Start of GIVEN DATA
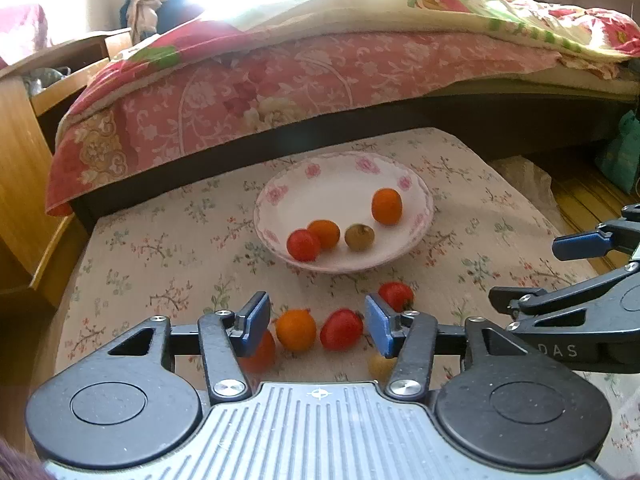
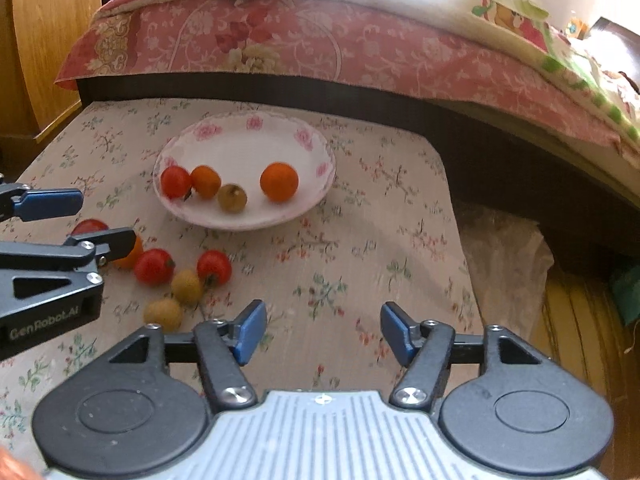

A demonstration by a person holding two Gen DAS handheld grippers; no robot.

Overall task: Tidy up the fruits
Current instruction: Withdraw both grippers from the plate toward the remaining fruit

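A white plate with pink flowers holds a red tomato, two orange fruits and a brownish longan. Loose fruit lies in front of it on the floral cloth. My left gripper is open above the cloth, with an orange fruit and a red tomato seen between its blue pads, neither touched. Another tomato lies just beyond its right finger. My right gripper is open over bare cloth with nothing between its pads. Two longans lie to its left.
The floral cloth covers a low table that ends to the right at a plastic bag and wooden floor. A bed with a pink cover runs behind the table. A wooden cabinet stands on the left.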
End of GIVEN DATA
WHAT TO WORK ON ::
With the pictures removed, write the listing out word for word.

COMPLETED EXERCISE ::
A demonstration by a person holding two Gen DAS handheld grippers; no robot.

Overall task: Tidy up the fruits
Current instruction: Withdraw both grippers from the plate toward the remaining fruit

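A white plate with pink flowers holds a red tomato, two orange fruits and a brownish longan. Loose fruit lies in front of it on the floral cloth. My left gripper is open above the cloth, with an orange fruit and a red tomato seen between its blue pads, neither touched. Another tomato lies just beyond its right finger. My right gripper is open over bare cloth with nothing between its pads. Two longans lie to its left.
The floral cloth covers a low table that ends to the right at a plastic bag and wooden floor. A bed with a pink cover runs behind the table. A wooden cabinet stands on the left.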

There is nothing else to add to the answer.